WILHELM: There is certainly a significant amount of momentum in the Senate. Senator Murkowski has expressed some reluctance in the past but she seems to be on board for an individual mandate repeal vote although there may be some guarantees in terms of shoring up the Obamacare subsidies that need to be made in order to secure that.

But -- there just is a ton of political momentum. You talk to the members on the Republican side in Congress they tend to think that the politics of this are driving it. And even though a lot of policy details still have to be hashed out, it is seen as a political necessity for the Republicans to pass something that shows that they can govern.

EMANUEL: What about DACA? Are they going to -- the Democrats in this meeting going to insist on doing that at some point in the final moments of 2017? How does that play out?

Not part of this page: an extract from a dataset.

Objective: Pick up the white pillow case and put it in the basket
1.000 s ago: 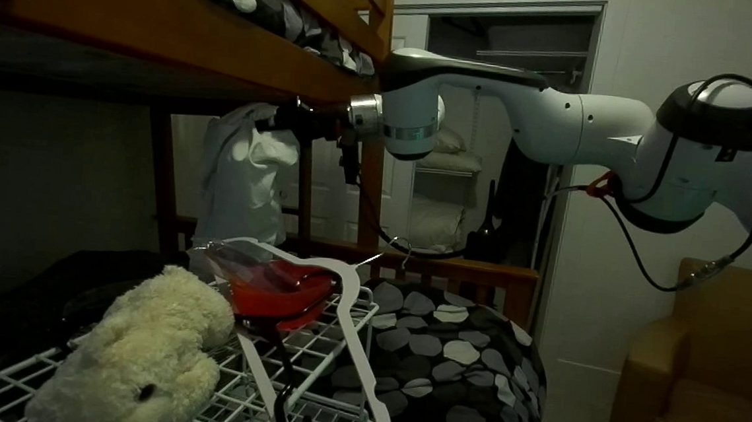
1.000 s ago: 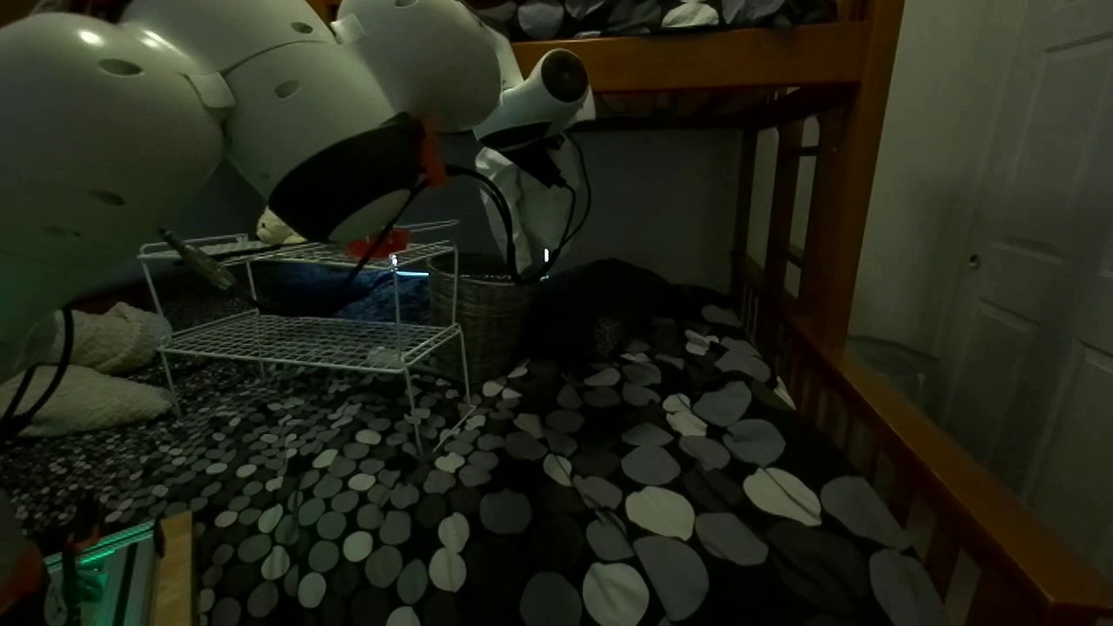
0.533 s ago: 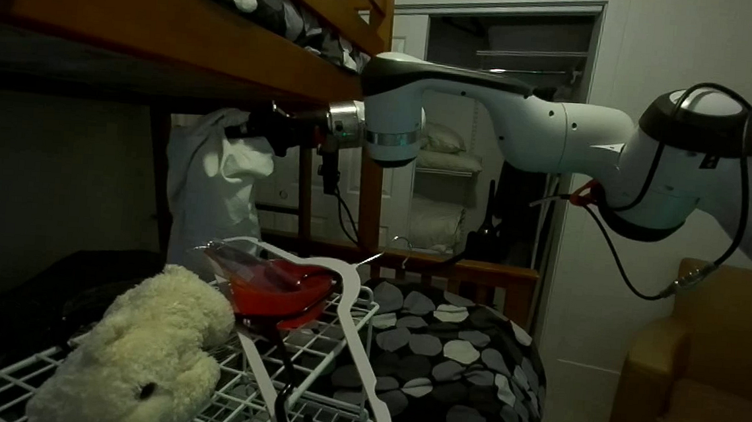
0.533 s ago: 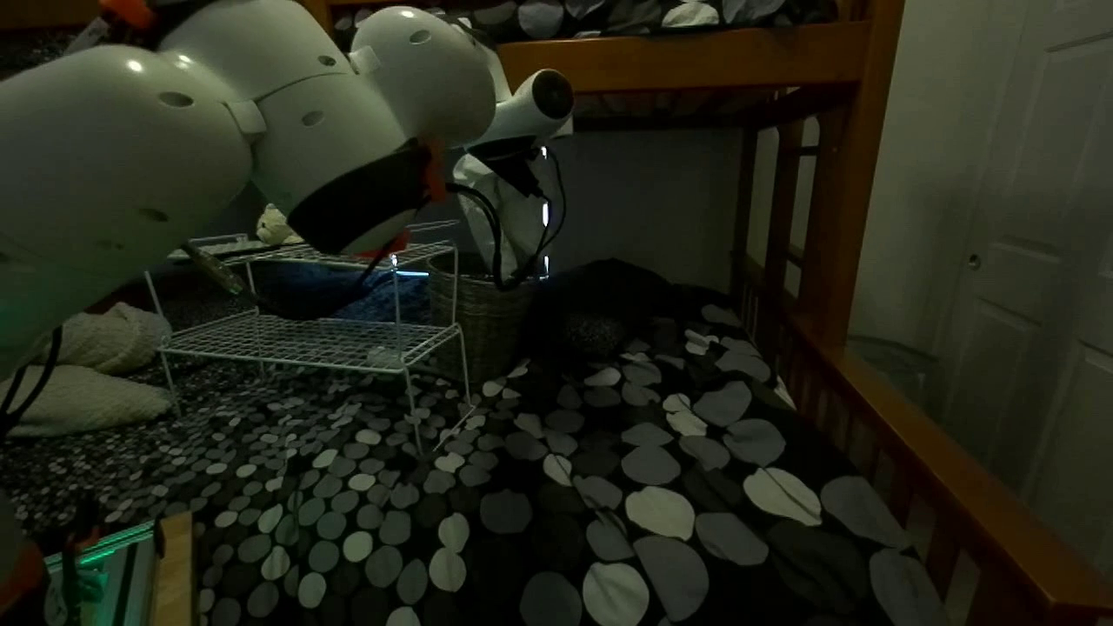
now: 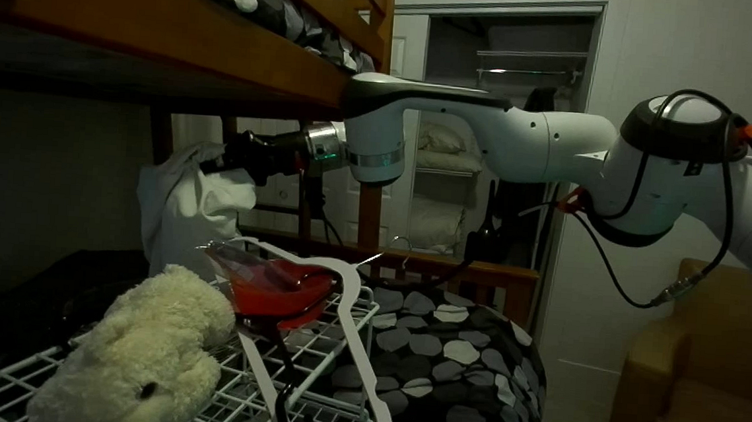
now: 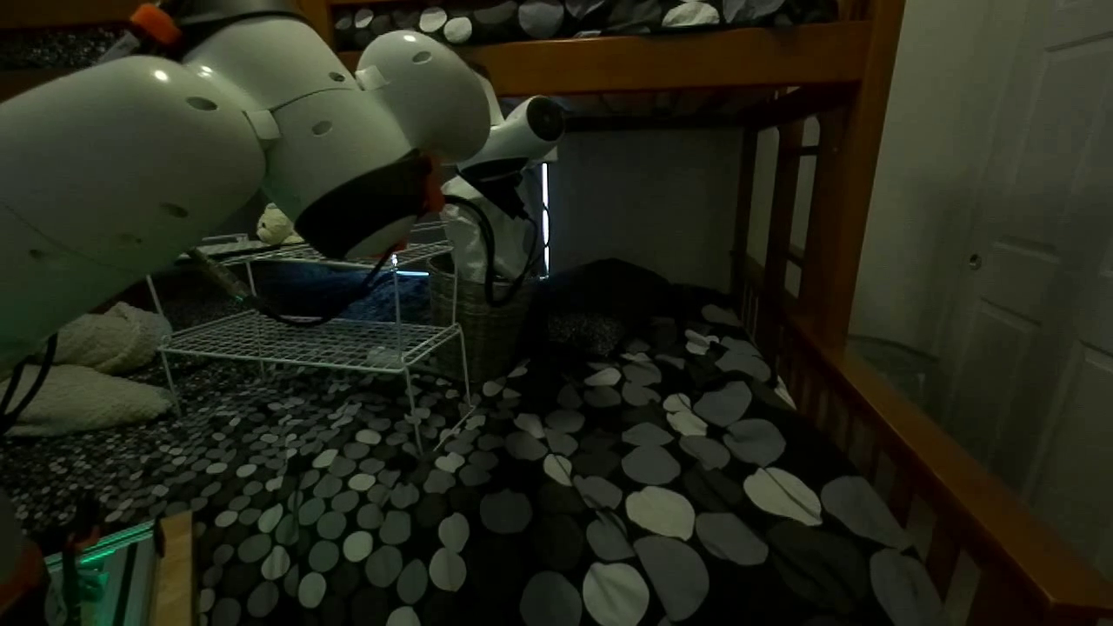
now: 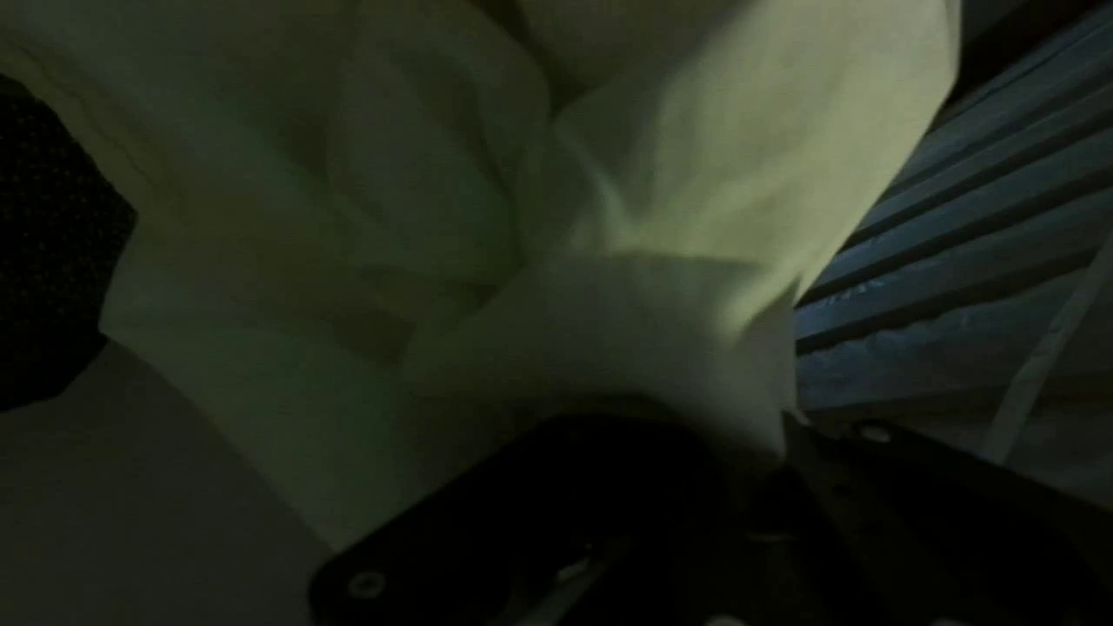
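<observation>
My hand (image 5: 212,164) is pinched tight on a gathered fold of the white pillow case (image 5: 194,215), which hangs down at the mouth of the basket (image 6: 493,329); whether its lower end is inside, I cannot tell. If I let go too high or off-centre, the loose cloth could drape over the rim and slide outside. Should I drift toward the wire rack (image 6: 296,341), the fabric might snag on the white hanger (image 5: 345,305) lying there.

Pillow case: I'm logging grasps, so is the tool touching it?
Touching. In the wrist view, the pillow case runs in between the fingers; in an exterior view, it hangs from the tool.
</observation>
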You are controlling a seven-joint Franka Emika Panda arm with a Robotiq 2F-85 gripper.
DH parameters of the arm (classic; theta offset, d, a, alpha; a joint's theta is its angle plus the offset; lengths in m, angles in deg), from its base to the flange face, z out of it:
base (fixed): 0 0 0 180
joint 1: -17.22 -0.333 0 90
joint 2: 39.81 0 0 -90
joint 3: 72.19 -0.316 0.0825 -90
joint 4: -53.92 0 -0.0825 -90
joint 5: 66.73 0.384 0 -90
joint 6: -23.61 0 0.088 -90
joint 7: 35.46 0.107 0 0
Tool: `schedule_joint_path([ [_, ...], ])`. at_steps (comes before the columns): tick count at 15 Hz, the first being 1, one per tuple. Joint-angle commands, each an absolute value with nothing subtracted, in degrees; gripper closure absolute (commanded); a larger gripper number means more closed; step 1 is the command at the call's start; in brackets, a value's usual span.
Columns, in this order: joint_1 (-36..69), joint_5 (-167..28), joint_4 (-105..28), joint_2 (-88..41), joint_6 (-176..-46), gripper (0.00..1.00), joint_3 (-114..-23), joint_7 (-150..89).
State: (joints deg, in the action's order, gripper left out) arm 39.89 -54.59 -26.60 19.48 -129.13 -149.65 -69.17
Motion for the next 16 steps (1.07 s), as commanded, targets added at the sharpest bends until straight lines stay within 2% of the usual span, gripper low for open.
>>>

ROGAN: I mean, you know, that's a priority for them. But I also think President Trump now with a need to get a win, with that sense of urgency in terms of tax reform will be his priority. I also think he will -- I think they will find a compromise on DACA. I think the President quite frankly is sympathetic to that. But he's going to want some kind of dangle from them, in terms of where there will be appropriations for war or something that allows him to sell to his base.

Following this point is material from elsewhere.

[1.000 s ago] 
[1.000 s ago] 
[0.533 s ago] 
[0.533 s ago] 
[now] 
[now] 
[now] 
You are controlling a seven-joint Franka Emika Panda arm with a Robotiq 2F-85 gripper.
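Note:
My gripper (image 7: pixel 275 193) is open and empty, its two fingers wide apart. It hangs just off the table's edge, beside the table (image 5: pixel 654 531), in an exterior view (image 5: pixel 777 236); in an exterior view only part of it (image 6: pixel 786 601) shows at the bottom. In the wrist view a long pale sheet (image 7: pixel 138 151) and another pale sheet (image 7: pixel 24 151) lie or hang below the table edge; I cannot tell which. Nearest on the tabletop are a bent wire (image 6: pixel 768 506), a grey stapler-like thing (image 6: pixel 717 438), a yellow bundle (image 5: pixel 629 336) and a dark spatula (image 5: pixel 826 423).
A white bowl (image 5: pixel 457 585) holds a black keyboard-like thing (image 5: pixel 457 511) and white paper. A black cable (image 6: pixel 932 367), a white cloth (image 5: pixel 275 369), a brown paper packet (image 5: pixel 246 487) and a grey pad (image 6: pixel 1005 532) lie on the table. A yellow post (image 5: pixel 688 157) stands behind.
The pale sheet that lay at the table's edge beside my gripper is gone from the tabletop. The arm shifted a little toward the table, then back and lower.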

He's not going to, you know -- I think because of the narrative in the campaign of how focal immigration was to the identity of the President, it is not something he could easily compromise on without a salable product that he can give to the base.

EMANUEL: And something the President is selling is, of course, our economy. Let's take a listen to that.


TRUMP: We're doing well at home. The economy is doing really great. When you come back, you're going to see with the jobs and the companies coming back into our country and the stock market just hit a record high, unemployment the lowest in 17 years. You're fighting for something real. You're fighting for something good.


EMANUEL: And the President also today, talking about big juicy tax cuts as well to the folks who are serving a long way from home.

Final thoughts in terms of the economy going forward and -- and what do they get done in the coming days there on Capitol Hill behind us.

WILHELM: Well, certainly the President mentioned the stock market. And right now, the consensus is that the stock market is baked and the fact that tax reform will happen and that the economy will like tax reform. That's a huge assumption.

There are still political hurdles that tax reform has to clear even though it does have this momentum. And a lot of policy considerations that could affect the economy moving forward that might not necessarily have an initial boost that Republicans will hope for or that the stock market might hope for.

So really the President is kind of living by the -- living by the stock market and potentially dying by the stock market on his economic record.

EMANUEL: Because sometimes what goes up comes down.

WILHELM: Exactly.

EMANUEL: Colin, Tom -- thanks very much.